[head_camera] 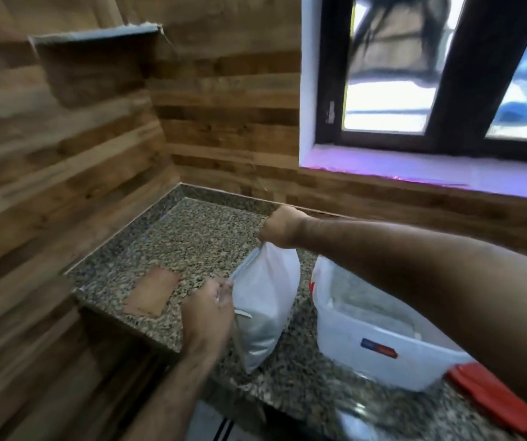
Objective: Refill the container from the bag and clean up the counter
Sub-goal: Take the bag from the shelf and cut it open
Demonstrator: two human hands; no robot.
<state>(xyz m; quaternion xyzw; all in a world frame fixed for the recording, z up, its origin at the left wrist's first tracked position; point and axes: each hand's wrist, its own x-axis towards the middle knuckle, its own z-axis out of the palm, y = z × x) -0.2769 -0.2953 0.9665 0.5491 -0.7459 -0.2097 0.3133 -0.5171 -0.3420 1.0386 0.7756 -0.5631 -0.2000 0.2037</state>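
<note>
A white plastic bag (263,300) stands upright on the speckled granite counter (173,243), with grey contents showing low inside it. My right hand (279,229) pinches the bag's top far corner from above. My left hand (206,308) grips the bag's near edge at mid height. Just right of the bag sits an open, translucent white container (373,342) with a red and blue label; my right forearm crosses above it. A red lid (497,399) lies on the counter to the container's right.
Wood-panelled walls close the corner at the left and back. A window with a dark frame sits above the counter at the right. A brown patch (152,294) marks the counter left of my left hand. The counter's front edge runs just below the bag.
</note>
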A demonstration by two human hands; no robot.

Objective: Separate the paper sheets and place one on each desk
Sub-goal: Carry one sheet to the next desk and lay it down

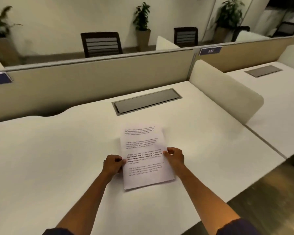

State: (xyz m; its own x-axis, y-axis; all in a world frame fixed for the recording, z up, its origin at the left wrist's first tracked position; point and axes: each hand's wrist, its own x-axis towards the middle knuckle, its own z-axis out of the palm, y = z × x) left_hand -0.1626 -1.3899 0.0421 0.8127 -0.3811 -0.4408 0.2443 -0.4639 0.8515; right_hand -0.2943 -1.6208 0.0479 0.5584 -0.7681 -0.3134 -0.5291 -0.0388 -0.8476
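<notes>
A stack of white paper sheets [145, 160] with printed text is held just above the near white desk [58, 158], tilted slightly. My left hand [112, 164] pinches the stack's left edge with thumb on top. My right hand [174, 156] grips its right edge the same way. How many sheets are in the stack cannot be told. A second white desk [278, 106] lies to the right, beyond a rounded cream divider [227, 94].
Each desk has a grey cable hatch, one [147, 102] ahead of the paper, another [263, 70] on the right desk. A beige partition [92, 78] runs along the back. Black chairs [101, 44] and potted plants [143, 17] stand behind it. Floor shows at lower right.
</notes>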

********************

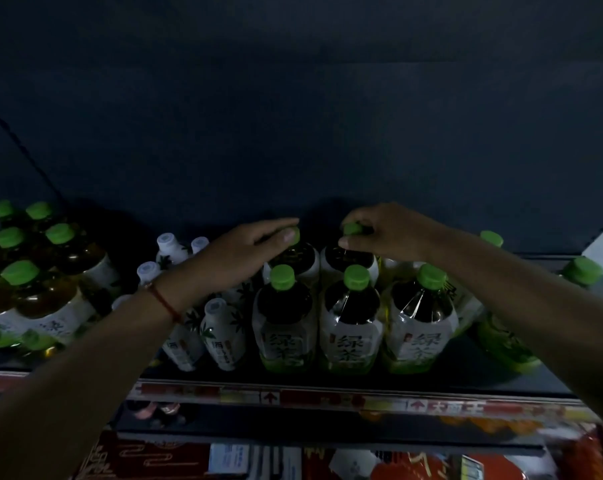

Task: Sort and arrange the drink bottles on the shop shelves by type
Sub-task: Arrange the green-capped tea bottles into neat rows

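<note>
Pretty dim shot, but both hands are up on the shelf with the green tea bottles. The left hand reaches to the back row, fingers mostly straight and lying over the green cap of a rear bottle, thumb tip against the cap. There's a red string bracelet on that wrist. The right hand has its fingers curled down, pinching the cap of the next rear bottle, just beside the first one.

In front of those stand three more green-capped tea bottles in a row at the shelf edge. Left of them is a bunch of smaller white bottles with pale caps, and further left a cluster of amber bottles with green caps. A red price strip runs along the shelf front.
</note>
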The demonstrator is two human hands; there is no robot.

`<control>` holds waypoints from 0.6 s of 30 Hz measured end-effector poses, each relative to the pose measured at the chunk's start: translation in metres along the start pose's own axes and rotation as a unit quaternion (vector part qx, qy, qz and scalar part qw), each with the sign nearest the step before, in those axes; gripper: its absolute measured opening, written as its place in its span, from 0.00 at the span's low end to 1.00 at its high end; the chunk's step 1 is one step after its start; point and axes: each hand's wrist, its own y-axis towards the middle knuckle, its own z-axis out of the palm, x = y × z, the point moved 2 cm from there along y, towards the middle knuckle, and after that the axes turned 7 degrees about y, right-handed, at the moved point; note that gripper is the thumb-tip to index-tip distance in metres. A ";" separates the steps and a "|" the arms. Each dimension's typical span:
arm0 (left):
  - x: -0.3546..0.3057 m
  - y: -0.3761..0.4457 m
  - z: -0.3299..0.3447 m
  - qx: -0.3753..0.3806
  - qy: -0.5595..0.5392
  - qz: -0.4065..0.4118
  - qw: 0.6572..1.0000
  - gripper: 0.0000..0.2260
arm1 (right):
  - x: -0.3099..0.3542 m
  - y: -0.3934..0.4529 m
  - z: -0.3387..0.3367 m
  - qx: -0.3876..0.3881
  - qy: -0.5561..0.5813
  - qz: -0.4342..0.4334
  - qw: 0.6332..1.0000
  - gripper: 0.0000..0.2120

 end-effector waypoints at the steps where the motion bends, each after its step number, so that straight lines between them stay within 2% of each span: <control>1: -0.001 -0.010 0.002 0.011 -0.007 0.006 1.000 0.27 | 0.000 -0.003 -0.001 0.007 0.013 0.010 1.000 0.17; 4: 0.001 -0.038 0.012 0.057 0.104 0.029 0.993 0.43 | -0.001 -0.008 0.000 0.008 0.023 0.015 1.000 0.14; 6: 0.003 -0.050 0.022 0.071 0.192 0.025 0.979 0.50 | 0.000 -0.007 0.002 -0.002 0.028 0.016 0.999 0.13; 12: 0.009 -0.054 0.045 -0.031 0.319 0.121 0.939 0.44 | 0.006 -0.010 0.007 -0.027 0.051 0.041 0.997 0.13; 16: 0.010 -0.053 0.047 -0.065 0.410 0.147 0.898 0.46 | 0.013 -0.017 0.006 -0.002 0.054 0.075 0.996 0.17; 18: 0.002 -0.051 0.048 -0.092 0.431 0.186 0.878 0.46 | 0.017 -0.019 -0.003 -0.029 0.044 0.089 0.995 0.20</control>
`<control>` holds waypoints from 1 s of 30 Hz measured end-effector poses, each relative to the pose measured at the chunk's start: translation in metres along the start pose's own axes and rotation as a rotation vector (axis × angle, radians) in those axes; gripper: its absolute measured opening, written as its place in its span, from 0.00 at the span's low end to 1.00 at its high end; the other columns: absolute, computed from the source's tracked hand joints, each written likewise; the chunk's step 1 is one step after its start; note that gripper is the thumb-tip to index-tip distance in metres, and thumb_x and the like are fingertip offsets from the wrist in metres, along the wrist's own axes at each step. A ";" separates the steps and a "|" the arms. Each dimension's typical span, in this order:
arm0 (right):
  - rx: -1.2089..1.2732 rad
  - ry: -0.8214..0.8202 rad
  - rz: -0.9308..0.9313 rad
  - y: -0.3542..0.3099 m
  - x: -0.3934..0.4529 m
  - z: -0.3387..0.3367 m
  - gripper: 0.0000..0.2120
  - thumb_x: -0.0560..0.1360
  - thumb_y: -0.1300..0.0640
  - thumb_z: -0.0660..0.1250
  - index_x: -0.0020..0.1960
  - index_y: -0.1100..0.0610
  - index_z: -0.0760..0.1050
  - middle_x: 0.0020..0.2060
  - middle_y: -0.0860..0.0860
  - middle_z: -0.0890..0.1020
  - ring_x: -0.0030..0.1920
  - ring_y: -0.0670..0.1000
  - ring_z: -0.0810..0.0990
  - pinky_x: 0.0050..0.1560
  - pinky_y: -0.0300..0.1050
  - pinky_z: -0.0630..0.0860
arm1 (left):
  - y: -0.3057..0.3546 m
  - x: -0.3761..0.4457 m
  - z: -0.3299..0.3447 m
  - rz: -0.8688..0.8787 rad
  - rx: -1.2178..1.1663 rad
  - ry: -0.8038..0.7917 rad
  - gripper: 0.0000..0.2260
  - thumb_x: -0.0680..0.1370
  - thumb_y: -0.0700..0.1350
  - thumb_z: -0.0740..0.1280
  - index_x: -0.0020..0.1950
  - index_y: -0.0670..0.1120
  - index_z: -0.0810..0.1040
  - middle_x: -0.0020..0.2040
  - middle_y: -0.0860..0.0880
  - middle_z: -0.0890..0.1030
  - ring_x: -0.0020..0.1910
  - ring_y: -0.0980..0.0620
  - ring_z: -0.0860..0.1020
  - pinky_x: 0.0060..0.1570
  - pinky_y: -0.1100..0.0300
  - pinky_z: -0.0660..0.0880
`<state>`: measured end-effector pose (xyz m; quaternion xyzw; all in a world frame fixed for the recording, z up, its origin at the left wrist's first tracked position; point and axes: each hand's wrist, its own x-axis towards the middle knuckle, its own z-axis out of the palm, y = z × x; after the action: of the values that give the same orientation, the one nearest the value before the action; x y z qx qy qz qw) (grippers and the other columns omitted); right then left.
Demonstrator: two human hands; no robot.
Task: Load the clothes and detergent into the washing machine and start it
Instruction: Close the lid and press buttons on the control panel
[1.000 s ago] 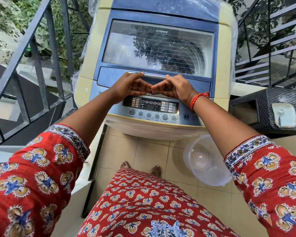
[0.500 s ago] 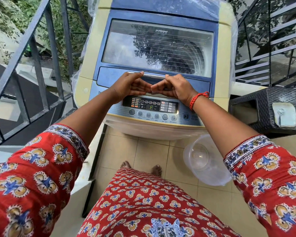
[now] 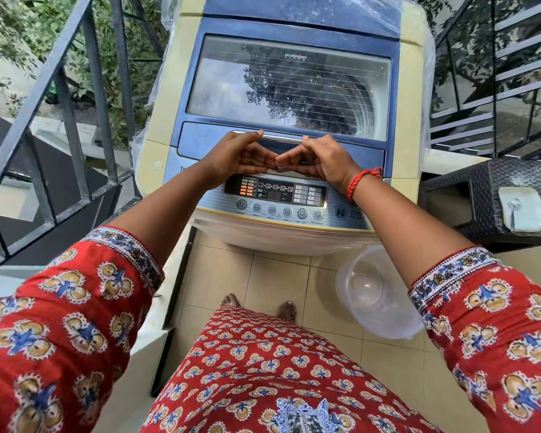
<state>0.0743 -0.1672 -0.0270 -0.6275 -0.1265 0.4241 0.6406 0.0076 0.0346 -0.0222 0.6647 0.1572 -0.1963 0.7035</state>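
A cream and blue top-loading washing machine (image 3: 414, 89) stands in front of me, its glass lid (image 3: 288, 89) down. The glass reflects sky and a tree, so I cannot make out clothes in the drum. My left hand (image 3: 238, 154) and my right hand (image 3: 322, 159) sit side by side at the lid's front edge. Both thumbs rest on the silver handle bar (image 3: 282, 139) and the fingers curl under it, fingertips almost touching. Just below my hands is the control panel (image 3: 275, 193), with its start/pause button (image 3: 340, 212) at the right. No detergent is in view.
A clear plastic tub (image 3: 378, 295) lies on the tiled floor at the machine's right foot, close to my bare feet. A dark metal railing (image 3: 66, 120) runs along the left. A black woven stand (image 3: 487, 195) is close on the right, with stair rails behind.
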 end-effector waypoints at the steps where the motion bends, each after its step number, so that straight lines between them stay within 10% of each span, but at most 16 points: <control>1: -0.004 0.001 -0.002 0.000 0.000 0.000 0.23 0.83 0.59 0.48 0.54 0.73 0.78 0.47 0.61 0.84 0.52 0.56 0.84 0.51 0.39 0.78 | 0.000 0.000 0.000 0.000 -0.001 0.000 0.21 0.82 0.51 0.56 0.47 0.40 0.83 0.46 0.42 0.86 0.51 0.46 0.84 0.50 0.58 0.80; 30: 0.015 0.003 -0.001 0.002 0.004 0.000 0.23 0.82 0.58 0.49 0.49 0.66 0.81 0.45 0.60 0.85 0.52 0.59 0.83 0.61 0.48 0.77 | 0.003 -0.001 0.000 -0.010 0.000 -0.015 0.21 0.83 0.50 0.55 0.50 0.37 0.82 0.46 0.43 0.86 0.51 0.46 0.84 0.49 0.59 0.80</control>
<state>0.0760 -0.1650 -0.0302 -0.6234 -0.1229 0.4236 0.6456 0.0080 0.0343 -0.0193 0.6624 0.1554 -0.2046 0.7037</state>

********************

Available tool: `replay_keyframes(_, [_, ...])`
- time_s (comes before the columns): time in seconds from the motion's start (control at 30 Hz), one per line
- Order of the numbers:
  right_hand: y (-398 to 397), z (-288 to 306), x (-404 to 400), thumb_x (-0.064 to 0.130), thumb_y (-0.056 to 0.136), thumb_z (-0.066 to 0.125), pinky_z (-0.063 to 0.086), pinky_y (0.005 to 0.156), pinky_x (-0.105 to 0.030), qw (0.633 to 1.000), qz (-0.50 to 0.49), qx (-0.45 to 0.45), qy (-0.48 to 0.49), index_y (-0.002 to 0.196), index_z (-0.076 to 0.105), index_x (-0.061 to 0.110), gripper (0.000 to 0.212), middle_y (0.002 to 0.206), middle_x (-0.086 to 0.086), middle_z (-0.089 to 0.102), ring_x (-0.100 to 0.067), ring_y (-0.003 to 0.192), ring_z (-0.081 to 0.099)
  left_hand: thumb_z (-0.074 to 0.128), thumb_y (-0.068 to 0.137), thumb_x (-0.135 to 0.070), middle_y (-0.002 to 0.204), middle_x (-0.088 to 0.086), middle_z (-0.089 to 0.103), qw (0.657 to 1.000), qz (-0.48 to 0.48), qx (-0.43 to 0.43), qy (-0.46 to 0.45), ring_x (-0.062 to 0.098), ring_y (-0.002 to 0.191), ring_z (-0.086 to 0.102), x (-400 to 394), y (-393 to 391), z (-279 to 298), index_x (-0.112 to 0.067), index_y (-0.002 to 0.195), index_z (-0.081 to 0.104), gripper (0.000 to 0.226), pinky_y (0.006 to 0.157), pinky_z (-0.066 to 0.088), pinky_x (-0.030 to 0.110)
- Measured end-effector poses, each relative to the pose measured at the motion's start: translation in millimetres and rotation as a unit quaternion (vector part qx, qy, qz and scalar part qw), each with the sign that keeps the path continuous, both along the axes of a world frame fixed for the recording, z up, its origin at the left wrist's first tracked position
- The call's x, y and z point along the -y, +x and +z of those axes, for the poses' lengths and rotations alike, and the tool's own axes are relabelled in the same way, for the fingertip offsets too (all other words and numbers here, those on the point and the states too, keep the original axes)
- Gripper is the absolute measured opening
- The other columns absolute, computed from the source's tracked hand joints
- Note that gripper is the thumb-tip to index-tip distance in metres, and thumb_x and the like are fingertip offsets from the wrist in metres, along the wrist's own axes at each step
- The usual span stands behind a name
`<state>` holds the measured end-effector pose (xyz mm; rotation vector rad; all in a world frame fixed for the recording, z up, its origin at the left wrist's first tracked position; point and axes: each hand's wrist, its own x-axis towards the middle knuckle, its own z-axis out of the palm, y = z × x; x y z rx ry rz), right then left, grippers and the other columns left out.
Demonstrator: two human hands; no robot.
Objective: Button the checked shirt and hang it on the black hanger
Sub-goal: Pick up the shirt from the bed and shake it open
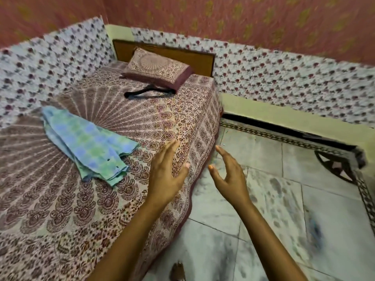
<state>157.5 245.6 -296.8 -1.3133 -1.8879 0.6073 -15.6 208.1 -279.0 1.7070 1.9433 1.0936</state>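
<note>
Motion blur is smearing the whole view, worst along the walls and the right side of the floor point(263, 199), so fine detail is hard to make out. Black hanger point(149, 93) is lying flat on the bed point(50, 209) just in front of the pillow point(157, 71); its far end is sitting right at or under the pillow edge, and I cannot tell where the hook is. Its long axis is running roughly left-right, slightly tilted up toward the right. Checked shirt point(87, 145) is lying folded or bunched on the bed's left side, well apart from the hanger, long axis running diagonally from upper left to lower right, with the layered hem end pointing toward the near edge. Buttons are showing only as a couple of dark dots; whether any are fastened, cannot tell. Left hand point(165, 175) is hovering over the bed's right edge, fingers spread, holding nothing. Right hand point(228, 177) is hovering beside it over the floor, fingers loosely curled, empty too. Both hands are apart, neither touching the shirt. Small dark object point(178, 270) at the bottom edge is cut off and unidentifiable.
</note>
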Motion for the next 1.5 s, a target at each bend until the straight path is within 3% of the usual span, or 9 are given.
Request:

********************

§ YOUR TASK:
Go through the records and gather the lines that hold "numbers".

§ RESULT OF THIS TASK:
- Order of the numbers:
- The call's x, y and z point along the -y, +x and +z of those axes, for the poses' lengths and rotations alike, and the tool's own axes are relabelled in the same way, for the fingertip offsets too (all other words and numbers here, those on the point and the states too, keep the original axes)

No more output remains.